Yup, he's just an imagination, either that or he is the Antichrist :\


----------



## Steel the Wolf (Mar 27, 2010)

Charrio said:


> I was more referring to actual material, Drawings prints, Zeta toys.
> When i was a kid, i snooped, and found all sorts of things, and can only imagine in a furry house, where the parents are HARDCORE furverts.


 
Because as we all know, every furry has a closet bursting with hardcore furry porn and tons of horse dildos every where. Every single one of us. Always. No exceptions.


----------



## Charrio (Mar 27, 2010)

Steel the Wolf said:


> Because as we all know, every furry has a closet bursting with hardcore furry porn and tons of horse dildos every where. Every single one of us. Always. No exceptions.

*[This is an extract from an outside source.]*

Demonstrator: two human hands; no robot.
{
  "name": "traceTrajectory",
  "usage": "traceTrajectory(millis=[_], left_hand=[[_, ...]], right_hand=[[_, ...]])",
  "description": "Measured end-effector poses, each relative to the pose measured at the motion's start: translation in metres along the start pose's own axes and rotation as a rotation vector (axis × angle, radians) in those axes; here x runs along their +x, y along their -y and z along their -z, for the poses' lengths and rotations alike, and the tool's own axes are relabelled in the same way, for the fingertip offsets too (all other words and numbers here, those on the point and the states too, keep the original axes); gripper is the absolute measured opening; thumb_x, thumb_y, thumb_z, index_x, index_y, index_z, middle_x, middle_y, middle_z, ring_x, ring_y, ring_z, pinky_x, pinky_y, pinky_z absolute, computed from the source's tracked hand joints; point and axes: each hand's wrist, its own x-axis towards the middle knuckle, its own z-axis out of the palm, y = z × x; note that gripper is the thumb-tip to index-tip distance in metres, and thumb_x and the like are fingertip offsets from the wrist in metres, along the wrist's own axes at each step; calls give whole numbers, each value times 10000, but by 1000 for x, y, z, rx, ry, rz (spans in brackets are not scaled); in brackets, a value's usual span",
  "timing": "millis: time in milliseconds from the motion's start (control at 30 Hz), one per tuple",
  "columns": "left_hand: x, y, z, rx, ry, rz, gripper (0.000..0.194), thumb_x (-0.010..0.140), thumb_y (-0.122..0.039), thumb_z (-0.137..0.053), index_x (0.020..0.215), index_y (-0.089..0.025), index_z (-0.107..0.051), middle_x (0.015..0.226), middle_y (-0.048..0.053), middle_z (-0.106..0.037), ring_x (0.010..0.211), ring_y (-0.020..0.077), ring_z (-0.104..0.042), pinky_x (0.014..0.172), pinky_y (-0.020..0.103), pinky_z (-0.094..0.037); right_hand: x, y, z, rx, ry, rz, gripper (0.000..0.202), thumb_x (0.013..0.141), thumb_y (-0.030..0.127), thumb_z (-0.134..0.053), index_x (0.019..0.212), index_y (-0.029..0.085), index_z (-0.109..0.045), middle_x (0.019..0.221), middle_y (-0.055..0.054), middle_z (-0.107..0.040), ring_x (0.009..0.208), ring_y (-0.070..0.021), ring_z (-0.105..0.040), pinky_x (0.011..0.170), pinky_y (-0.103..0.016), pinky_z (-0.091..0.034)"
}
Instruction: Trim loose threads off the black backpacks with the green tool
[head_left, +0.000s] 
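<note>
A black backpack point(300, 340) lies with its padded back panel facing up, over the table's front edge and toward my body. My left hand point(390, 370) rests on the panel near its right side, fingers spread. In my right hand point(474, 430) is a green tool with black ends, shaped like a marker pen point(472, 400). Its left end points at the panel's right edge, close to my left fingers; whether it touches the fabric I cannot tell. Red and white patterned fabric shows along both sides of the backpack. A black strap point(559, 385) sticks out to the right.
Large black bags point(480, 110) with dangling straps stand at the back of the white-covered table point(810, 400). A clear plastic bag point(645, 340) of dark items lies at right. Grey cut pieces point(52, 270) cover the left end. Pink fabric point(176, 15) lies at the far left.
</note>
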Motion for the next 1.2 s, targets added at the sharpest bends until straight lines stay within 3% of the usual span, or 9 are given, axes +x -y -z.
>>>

Lol like i said not all furries, but a good good deal of them are Perverts and quite proud of it. 
I myself am a porn artist and know better than to begin having kids, And watching the furry fandom for years has taught me most of them care about Sex, and getting laid. 

A fandom or genre i think kids should never be introduced to, well not till they are old enough to know what they are looking at.


----------



## Irreverent (Mar 27, 2010)

anthroguy101 said:


> If you're at a hotel that's not part of the main group then you can go to the con and the wife and kid can do something else.  Seriously, it's that simple.  They are all in metropolitan areas where you can do other things.  The mother and child will have fun and the kid will never know.

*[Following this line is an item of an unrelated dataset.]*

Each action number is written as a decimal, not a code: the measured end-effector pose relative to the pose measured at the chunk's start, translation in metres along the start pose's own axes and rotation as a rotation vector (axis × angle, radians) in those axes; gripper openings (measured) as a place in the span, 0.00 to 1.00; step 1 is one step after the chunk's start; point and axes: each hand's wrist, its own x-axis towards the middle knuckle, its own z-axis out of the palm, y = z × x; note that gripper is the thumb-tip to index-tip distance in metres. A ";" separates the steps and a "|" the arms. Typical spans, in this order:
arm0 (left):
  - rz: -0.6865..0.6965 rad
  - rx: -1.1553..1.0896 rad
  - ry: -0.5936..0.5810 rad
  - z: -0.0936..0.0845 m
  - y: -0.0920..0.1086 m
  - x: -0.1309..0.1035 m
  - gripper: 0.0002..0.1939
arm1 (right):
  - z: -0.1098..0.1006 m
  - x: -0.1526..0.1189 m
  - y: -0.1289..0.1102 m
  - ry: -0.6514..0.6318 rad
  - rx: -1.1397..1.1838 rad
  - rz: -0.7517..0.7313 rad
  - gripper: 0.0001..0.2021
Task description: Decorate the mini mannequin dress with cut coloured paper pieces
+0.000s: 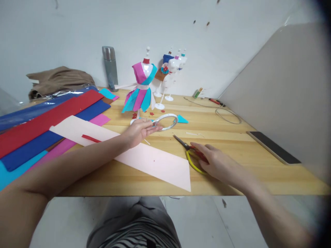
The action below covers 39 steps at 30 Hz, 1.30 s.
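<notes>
My left hand (138,132) pinches the edge of a thin white roll of tape (167,121), held above the table in front of a small mannequin. At the right, my right hand (213,160) is closed over the red handle of a pair of scissors (186,146); the other handle is yellow and the dark blades point away to the left. Beneath my left forearm lies a long pale pink strip (155,165), with a narrow red piece (90,138) on it. The mannequin wears a pink and turquoise dress (142,89) with a pale waistband.
Red (57,115), blue, pink and turquoise strips overlap at the left, near brown cloth (62,81). A thermos (110,69) and several more mannequins (176,63) stand by the wall. A phone (274,147) and a thin cable (219,109) lie at the right.
</notes>
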 end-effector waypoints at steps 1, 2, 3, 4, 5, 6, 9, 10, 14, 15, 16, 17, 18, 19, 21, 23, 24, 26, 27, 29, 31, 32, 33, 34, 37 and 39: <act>0.004 -0.006 0.004 0.000 -0.001 0.000 0.08 | -0.001 0.000 0.001 0.007 0.029 -0.001 0.24; 0.005 -0.013 0.004 0.000 -0.001 -0.001 0.09 | -0.002 0.001 0.001 0.014 0.087 -0.011 0.24; 0.007 -0.018 0.000 0.000 -0.002 -0.001 0.09 | -0.004 0.001 0.000 0.020 0.175 -0.031 0.23; 0.010 -0.021 -0.005 0.000 -0.003 -0.001 0.10 | -0.006 0.002 -0.002 0.027 0.288 -0.056 0.22; 0.013 -0.023 -0.012 -0.001 -0.004 -0.001 0.11 | -0.008 0.001 -0.004 0.034 0.413 -0.083 0.22; 0.018 -0.025 -0.019 -0.001 -0.005 -0.001 0.11 | -0.009 0.001 -0.007 0.038 0.538 -0.109 0.22; 0.034 -0.033 -0.039 -0.001 -0.007 0.000 0.11 | -0.008 0.000 -0.018 -0.034 0.859 -0.160 0.26; 0.039 -0.035 -0.043 -0.001 -0.007 0.000 0.11 | -0.006 0.002 -0.022 -0.091 0.938 -0.172 0.28; 0.046 -0.021 -0.080 0.001 -0.009 -0.002 0.12 | 0.002 0.013 -0.038 -0.374 1.156 -0.205 0.36; 0.045 -0.015 -0.099 0.002 -0.008 -0.003 0.12 | 0.003 0.016 -0.042 -0.430 1.189 -0.202 0.36; 0.046 -0.010 -0.117 0.003 -0.008 -0.004 0.12 | 0.003 0.019 -0.048 -0.463 1.213 -0.196 0.36; 0.047 -0.005 -0.132 0.004 -0.008 -0.005 0.11 | 0.002 0.022 -0.053 -0.475 1.227 -0.187 0.35; 0.048 0.002 -0.142 0.004 -0.008 -0.006 0.10 | 0.000 0.024 -0.059 -0.470 1.237 -0.173 0.35; 0.048 0.011 -0.151 0.005 -0.007 -0.006 0.09 | -0.002 0.026 -0.065 -0.458 1.244 -0.156 0.34; 0.045 0.030 -0.163 0.006 -0.007 -0.007 0.08 | -0.007 0.029 -0.075 -0.436 1.261 -0.118 0.34; 0.042 0.046 -0.175 0.006 -0.007 -0.008 0.08 | -0.010 0.031 -0.082 -0.429 1.281 -0.083 0.35; 0.042 0.050 -0.178 0.006 -0.007 -0.008 0.08 | -0.010 0.032 -0.084 -0.426 1.286 -0.071 0.35; 0.053 0.045 -0.174 0.004 -0.007 -0.007 0.08 | -0.010 0.033 -0.085 -0.419 1.296 -0.067 0.34; 0.061 0.034 -0.168 0.003 -0.007 -0.006 0.09 | -0.008 0.033 -0.083 -0.418 1.302 -0.073 0.34; 0.075 0.003 -0.149 0.001 -0.008 -0.005 0.10 | -0.005 0.033 -0.078 -0.423 1.315 -0.093 0.33; 0.085 -0.023 -0.126 0.000 -0.008 -0.004 0.10 | -0.003 0.031 -0.073 -0.428 1.325 -0.112 0.31; 0.084 -0.028 -0.121 0.000 -0.008 -0.004 0.10 | -0.001 0.031 -0.071 -0.431 1.326 -0.117 0.31; 0.082 -0.027 -0.124 0.000 -0.008 -0.003 0.10 | 0.000 0.031 -0.070 -0.431 1.324 -0.120 0.30; 0.077 -0.020 -0.137 0.001 -0.009 -0.004 0.09 | 0.000 0.032 -0.069 -0.432 1.321 -0.121 0.30; 0.061 0.001 -0.177 0.004 -0.012 -0.006 0.09 | 0.002 0.038 -0.070 -0.429 1.315 -0.111 0.31; 0.054 0.010 -0.178 0.006 -0.014 -0.008 0.10 | 0.002 0.043 -0.072 -0.413 1.320 -0.106 0.32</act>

Pretty much this.  It would be irresponsible to let children run amok unescorted at a Furry Con...but then...the same could be said of any Con or public event.  I've taken the girls to "Bob the Builder" events and even "Disney on Ice" and the creep factor was off the scale.

Whitenoise's screeds against families attending Cons boarders on 1950's style "Reefer Madness" propaganda. :V  Parenting is a daily collection of risk assessments.  Some parents will make poor choices, most will make good ones. 



Charrio said:


> I was more referring to actual material, Drawings prints, Zeta toys.
> When i was a kid, i snooped, and found all sorts of things, and can only imagine in a furry house, where the parents are HARDCORE furverts.



Yeah, I hear ya, and sure it will happen for a very small percentage.  But as a broad generalization, its dangerous to assume it will happen in all cases.  At the end of the day, I'm not a lifestyler, just an aficionado.  Discovering my furry porn cache (if there was one) is the least of my concerns, compared to what else I have in the house.




south syde dobe said:


> furry parents shouldn't exist since furries can't reproduce :V



  Maybe for lifestylers.   For 25% of the fandom, adoption is an option.


----------



## Telnac (Mar 27, 2010)

Kellie Gator said:


> Of course they CAN do that, but furries aren't that well-known for being able to keep such parts of their life and interests to themselves. But I believe you and you make a valid point. I've just never heard of furries with kids before, and the thought is interesting and terrifying at the same time, so I had to learn more.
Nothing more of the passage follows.